Michael Brooke on Far From Land: The Mysterious Lives of Seabirds

Seabirds evoke the spirit of the earth’s wildest places. They spend large portions of their lives at sea, often far from land, and nest on beautiful and remote islands that humans rarely visit. Thanks to the development of increasingly sophisticated and miniaturized devices that can track their every movement and behavior, it is now possible to observe the mysterious lives of these remarkable creatures as never before. Far From Land takes you on a breathtaking journey around the globe to reveal where these birds actually go when they roam the sea, the tactics they employ to traverse vast tracts of ocean, the strategies they use to evade threats, and more.

What inspired you to write this book?

I like nothing more than being at a seabird colony under a sky full of whirring wings, hearing the raucous clamour of thousands of birds while the pungent smell of guano (the polite term!) oozes into my nostrils. For sure, research at such colonies, coupled with observations of seabirds from ships, has taught us much about seabirds’ lives. But the truth is that, once the birds dipped over the horizon, our knowledge of where they were and what they were doing also dipped, even plunged. This began to change around 1990 when results from the first satellite-tracking of Wandering Albatrosses was published. Then, in the last 15-20 years, knowledge of what seabirds are doing at sea has expanded amazingly thanks to solid-state electronic devices. The transformation of our knowledge of their habits has arguably been more profound than for any other group of birds. It is now possible to document where a seabird is when far from land, whether it is flying or sitting on the water. If it is on the sea, it is possible to register whether it is on the surface or underwater, and not just underwater but at what depth at what moment.

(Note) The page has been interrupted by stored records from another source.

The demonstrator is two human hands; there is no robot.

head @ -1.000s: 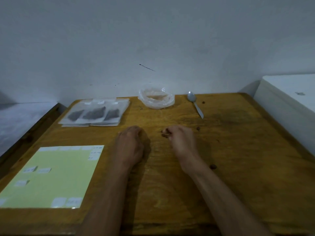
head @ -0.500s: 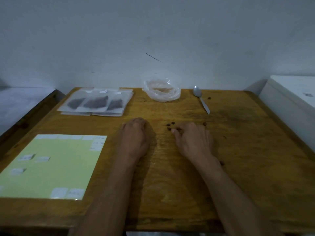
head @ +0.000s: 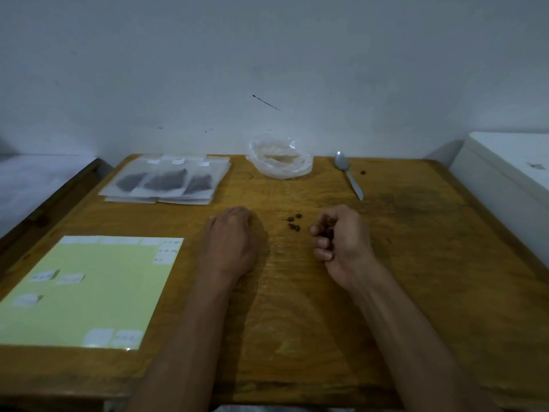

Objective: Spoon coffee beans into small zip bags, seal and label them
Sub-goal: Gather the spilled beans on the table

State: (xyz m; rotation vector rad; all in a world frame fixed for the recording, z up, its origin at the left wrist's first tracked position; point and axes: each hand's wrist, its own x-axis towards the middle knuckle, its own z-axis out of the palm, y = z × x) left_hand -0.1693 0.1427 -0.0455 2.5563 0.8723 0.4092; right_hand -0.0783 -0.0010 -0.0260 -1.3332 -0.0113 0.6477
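Brown beans (head: 326, 228) cupped in right hand (head: 341, 236); left hand (head: 230, 243) fisted (empty?).

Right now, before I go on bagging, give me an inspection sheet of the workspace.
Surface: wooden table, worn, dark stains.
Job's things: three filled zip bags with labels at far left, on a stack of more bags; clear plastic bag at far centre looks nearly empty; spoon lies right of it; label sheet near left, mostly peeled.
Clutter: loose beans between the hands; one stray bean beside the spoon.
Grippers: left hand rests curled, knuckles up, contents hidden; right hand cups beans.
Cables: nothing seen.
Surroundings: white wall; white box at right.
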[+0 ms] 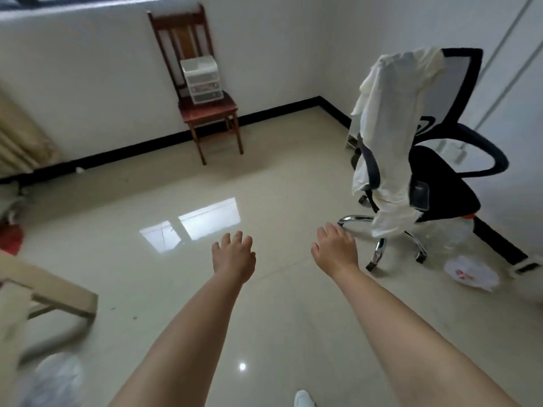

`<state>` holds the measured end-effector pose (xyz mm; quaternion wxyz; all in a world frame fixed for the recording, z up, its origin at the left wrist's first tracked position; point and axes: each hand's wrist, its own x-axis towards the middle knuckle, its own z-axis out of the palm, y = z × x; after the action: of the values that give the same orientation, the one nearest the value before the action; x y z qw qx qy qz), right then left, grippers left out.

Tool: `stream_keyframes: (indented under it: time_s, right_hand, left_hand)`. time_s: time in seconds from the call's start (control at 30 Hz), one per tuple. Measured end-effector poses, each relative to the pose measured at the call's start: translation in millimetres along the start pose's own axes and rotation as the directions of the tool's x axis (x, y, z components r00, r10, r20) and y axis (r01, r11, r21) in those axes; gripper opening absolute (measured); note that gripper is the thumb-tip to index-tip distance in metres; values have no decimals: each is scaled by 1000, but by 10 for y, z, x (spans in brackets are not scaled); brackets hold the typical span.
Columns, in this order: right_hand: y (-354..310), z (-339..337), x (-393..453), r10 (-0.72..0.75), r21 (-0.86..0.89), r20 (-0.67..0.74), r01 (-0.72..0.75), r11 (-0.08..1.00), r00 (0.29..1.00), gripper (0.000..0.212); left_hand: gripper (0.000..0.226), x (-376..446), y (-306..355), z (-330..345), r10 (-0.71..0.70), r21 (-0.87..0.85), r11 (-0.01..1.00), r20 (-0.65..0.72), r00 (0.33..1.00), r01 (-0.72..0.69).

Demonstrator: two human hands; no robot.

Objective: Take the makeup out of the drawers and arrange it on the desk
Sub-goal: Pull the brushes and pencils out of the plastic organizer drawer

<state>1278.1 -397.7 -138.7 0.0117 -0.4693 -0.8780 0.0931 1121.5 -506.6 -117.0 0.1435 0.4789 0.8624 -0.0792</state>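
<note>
A small translucent white drawer unit [202, 80] with three drawers stands on the seat of a wooden chair [205, 111] against the far wall. Pale contents show faintly through the middle drawer front. Both my arms stretch forward over the tiled floor, far short of the chair. My left hand [233, 255] is empty, palm down, fingers relaxed. My right hand [336, 249] is likewise empty with loose fingers, close to the base of the office chair. No desk top is plainly in view.
A black office chair [435, 177] draped with a white garment [390, 133] stands at right on a chrome wheeled base. A beige wooden frame [50, 289] juts in at lower left. A white bag [470, 273] lies on the floor at right. Open glossy floor lies ahead.
</note>
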Motion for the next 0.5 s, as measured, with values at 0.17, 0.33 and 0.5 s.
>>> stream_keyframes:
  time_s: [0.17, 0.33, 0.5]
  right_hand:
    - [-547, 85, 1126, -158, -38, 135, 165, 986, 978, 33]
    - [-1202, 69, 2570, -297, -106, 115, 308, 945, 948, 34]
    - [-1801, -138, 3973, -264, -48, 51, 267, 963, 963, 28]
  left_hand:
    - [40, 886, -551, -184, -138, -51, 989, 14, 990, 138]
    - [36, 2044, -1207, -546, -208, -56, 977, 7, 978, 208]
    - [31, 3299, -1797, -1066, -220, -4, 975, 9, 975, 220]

It is possible to record when it opens its mouth – I should say beak – to take in food, and how big that food item is. A seabird one thousand kilometres from land can be monitored almost as intensively as a patient in hospital. My hope is to bring this astounding knowledge revolution to many, many readers who, like me, enjoy the salty tang of sea air.

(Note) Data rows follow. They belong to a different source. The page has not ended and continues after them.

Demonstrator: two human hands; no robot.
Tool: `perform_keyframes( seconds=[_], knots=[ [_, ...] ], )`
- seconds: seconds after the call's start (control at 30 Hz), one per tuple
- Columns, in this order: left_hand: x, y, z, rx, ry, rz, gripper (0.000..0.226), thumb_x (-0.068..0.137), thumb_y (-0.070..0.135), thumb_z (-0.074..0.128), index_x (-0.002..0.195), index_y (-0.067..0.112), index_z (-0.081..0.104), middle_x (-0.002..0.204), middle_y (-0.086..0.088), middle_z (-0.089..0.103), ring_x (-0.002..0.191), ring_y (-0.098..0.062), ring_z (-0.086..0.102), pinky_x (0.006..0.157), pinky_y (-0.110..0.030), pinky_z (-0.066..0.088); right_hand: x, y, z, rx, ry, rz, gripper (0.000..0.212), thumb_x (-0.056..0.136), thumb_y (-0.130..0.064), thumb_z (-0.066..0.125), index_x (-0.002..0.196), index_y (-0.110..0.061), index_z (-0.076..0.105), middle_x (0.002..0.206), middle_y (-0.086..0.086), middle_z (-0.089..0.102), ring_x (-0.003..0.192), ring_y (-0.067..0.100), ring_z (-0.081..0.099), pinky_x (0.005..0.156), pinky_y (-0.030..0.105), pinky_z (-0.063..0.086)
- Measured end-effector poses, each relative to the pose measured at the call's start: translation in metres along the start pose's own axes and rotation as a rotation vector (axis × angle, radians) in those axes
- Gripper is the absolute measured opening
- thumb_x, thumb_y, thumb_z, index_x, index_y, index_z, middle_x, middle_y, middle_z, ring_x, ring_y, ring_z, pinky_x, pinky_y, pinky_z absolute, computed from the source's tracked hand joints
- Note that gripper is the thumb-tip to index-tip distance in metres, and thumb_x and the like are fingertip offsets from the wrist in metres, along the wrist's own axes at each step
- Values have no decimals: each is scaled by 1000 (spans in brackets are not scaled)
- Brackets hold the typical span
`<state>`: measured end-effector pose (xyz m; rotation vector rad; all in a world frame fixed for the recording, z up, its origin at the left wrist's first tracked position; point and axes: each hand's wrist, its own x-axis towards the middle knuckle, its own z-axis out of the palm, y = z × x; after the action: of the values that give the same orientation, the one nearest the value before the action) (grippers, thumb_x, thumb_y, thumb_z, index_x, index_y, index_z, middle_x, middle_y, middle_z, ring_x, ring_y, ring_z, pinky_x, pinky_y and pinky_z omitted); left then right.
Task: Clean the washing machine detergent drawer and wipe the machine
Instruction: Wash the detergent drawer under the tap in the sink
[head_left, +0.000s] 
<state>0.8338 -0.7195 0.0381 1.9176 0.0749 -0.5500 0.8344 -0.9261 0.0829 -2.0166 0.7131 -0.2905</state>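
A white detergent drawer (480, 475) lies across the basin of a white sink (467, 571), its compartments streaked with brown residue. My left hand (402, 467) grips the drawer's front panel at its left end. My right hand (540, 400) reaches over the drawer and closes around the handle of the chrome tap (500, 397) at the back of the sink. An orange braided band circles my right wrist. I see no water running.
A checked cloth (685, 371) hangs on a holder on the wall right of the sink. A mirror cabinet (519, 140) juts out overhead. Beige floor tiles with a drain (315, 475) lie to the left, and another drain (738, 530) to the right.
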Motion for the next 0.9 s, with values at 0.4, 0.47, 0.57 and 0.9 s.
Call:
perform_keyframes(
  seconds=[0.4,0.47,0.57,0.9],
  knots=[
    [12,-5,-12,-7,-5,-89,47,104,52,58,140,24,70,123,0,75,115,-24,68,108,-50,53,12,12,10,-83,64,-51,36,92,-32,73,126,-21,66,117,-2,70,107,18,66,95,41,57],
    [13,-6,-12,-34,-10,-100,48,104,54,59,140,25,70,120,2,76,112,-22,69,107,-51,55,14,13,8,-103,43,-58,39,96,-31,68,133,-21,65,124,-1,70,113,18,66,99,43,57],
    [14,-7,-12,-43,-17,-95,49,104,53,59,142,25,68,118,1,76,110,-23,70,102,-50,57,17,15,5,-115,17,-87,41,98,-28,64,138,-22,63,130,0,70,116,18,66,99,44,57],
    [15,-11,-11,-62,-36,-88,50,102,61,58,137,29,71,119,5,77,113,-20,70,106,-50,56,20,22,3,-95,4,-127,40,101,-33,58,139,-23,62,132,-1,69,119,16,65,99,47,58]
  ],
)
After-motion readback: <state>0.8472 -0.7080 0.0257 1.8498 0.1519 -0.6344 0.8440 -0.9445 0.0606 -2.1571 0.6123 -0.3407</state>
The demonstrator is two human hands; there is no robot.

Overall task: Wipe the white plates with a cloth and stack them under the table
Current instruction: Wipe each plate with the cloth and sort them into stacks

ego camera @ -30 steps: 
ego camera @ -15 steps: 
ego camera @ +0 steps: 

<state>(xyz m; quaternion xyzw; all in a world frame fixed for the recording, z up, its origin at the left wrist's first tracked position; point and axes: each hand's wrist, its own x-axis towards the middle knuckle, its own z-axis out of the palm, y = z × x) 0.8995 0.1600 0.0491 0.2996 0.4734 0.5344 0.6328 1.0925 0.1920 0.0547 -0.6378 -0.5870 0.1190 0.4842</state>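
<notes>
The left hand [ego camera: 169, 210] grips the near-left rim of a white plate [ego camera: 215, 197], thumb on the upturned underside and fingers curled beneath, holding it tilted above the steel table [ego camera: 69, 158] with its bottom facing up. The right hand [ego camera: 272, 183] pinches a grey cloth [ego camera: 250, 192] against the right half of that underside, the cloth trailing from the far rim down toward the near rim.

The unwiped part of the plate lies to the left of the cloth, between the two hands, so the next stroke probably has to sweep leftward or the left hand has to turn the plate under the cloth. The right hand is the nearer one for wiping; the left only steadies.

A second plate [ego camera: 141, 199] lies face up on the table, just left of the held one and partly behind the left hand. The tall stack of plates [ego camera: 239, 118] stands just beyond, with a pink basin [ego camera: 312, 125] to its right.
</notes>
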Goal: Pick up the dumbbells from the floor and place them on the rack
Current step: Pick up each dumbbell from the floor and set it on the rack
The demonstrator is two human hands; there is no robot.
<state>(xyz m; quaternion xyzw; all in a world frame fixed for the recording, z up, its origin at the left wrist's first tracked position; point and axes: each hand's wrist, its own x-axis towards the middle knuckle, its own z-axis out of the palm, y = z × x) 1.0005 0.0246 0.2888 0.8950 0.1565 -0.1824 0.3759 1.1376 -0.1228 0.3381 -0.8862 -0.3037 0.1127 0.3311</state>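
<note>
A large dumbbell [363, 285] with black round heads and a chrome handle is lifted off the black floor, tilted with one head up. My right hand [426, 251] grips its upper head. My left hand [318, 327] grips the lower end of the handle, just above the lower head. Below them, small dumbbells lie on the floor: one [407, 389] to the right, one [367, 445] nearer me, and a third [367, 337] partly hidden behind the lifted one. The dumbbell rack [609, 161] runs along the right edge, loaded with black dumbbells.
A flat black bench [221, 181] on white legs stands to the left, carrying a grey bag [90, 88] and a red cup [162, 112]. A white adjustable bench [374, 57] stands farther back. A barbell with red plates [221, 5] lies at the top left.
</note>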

Can you give us some stand-out findings that have emerged?

  • i) Murphy’s petrels, mid-sized oceanic birds nesting on South Pacific atolls, go for 20-day journeys covering up to 15,000 km, before returning to the colony to relieve the mate sitting on the egg at home.
  • ii) Male Brunnich’s Guillemots (Thick-billed Murres) may swim southward from Greenland for 3,000 km accompanied by their chick at the end of the breeding season.
  • iii) Arctic Terns, migrating south from Alaska, enjoy feeding stopovers off Oregon and Ecuador before crossing the Andes and Patagonia to reach the South Atlantic for the (northern) winter.
  • iv) Atlantic Puffins nesting in the UK use many different parts of the North Atlantic in winter, but each individual tends to have its own consistently-used ‘patch’ that is repeatedly visited year after year.
  • v) Wandering Albatrosses nesting on the Kerguelen Islands in the Southern Ocean adopt different strategies when not breeding. Some linger in that region, while others repeatedly circumnavigate the globe at high latitudes. Once a bird has adopted one habit, it sticks with it for the rest of its long life, perhaps 30 or more years.
  • vi) Penguins, leaping out of the water onto sea ice, start their ascent at a greater depth, and accelerate to a faster exit speed, the higher the ice ‘cliff’ they need to clear.

I realise the book is not really about the electronic devices that have yielded so much information, but can you give us a sketch of some of the devices researchers deploy?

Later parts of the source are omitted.